Since tokens are numbers, I'd like to see the numbers simply tokenized as themselves, or maybe an exponential Golomb code.

thesz 16 hours ago

Most probably, something like 65432 is just one token.

alexvitkov 15 hours ago

It's not, it wouldn't make sense to have 100,000 tokens just for the first 100,000 numbers. There's a playground [1] where you can see how LLMs tokenize a string.

12345678987654321 is tokenized on various models like so:

  GPT4                123-456-789-876-543-21
  GPT3                123-45-678-98-765-43-21
  Llama-2, Mistral    1-2-3-4-5-6-7-8-9-8-7-6-5-4-3-2-1

[1] https://huggingface.co/spaces/Xenova/the-tokenizer-playgroun...

magicalhippo 16 hours ago

Just been dabbling with local models, and while the several models I've tried generates decent sentences while quantized, they suffered heavily in following instructions and picking up details.

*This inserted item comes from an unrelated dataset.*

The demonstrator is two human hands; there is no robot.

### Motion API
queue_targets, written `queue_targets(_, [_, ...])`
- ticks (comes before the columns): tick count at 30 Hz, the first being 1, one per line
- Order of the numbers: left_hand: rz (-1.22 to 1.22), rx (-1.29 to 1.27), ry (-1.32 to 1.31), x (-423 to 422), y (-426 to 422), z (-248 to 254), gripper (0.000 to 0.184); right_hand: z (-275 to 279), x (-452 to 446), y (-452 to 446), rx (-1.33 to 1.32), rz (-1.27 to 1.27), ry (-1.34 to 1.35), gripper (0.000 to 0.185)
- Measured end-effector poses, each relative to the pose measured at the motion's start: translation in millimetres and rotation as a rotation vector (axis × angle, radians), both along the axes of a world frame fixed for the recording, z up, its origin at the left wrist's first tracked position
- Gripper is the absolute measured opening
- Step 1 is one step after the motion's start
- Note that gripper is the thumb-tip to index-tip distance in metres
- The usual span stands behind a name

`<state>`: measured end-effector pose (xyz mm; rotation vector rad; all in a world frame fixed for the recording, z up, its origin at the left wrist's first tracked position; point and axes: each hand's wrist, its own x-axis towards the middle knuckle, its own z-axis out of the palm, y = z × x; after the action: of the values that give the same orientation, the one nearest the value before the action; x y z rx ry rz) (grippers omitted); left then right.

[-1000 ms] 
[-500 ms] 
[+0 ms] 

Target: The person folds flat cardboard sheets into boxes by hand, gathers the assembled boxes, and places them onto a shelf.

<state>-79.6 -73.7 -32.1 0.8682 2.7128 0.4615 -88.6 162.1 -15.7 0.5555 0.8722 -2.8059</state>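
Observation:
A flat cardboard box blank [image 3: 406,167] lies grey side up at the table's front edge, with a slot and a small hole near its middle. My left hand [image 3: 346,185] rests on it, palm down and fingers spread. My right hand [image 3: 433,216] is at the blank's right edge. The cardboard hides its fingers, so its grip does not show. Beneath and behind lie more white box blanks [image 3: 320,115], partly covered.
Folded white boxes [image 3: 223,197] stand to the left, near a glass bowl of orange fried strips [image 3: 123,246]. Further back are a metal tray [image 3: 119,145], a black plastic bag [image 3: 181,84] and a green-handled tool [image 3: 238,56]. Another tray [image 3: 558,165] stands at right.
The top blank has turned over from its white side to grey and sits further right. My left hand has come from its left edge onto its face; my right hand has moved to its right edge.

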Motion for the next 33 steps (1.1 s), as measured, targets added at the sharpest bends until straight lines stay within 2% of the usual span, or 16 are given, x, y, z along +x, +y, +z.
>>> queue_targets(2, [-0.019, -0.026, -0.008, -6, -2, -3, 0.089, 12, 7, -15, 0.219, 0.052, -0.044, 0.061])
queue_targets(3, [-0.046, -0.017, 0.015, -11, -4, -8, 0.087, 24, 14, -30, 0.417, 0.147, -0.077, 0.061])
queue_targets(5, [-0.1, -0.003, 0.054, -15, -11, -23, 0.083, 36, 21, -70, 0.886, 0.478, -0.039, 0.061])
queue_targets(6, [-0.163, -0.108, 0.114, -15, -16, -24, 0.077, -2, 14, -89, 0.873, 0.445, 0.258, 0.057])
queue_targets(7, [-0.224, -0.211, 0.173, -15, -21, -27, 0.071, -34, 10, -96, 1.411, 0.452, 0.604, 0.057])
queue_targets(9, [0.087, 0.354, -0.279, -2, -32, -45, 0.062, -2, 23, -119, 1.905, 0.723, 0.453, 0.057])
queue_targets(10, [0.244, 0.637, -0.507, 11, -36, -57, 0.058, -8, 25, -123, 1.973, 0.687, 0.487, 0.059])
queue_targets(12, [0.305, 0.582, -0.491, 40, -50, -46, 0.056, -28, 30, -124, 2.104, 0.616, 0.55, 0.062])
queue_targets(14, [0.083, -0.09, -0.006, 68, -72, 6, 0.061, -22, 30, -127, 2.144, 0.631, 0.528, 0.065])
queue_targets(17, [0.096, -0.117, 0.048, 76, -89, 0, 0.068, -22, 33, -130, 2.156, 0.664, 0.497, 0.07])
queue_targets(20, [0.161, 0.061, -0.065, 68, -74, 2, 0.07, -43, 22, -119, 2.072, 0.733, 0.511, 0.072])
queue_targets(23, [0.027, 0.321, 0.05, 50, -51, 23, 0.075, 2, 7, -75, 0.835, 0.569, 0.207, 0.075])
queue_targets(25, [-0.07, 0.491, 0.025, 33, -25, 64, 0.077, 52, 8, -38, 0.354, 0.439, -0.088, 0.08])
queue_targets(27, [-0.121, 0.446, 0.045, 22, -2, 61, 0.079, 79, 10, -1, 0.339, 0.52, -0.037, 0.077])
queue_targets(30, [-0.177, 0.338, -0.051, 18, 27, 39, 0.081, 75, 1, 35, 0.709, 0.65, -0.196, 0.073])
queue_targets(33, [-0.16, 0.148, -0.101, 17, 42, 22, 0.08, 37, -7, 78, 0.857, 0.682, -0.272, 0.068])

So a larger model but fairly aggressively quantized could perform worse than a smaller variant of the model with just light quantization, even though the larger still used more memory in total.

I guess some of this is due to the models not being trained to the quantization levels I used. In any case, I say don't get blended by parameter count alone, compare performances.

amelius 14 hours ago

One thing I was wondering about regarding transformers, which perhaps someone more knowledgeable can explain: as far as I understand, the attention heads are essentially two-dimensional structures where values related to tokens are compared to each other in a matrix. Has anyone tried to generalize this and make the dimension of the attention-heads higher than two?

svachalek 13 hours ago

I'm not really in this space but I like to read the papers and as I understand it, the typical dimensionality is far higher than 2. For example in the original "All you need is attention" paper, the example they give has 64 dimensions. They're vectors so even though they might be drawn as a matrix, each value represents a distance in a different dimension.

amelius 11 hours ago

I'm talking about the matrices W_Q, W_K and W_V. My question is why these are matrices (tensors of dimension 2) and not tensors of a higher dimension than 2.

My thinking goes like: a matrix can represent a graph (each entry may correspond to an edge between two nodes), but e.g. a 3-dimensional tensor may correspond to a hypergraph where each entry is a 3-hyperedge, so you can not just talk about the relation between two tokens, but also about the relation between three tokens (in language this could be e.g. subject, object and indirect-object/dative).